#### Work required
Retype, exactly and completely, the listing that comes next, skipping its images.

#### Raw data
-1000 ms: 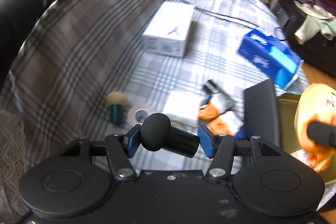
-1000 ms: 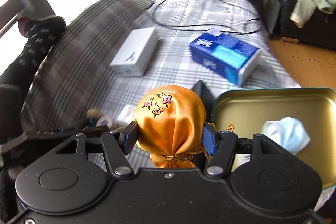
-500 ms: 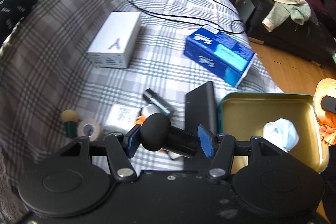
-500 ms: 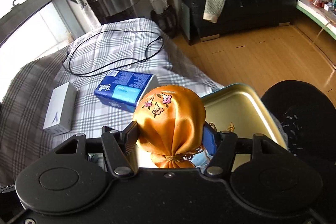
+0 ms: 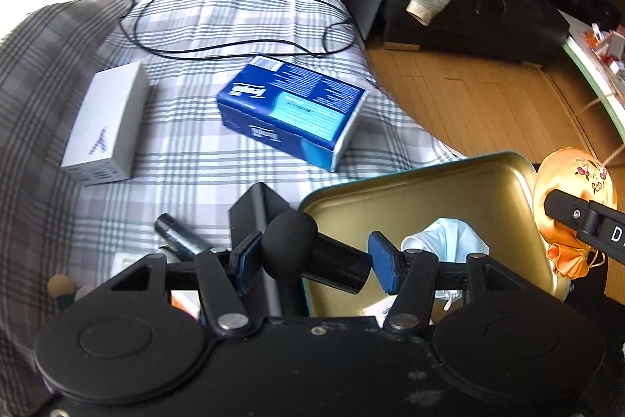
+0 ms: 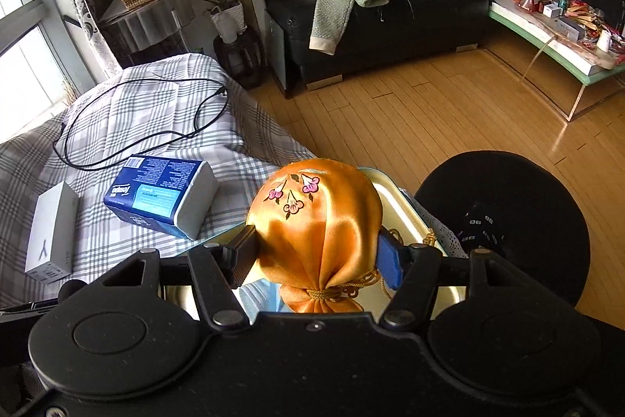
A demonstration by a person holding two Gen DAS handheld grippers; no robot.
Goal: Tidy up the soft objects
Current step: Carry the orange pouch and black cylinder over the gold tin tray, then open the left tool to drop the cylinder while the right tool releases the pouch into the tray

#### Response to the exercise
-1000 ms: 
-1000 ms: 
-500 ms: 
-500 ms: 
+0 ms: 
+0 ms: 
A demonstration by a person holding two Gen DAS handheld grippers; no robot.
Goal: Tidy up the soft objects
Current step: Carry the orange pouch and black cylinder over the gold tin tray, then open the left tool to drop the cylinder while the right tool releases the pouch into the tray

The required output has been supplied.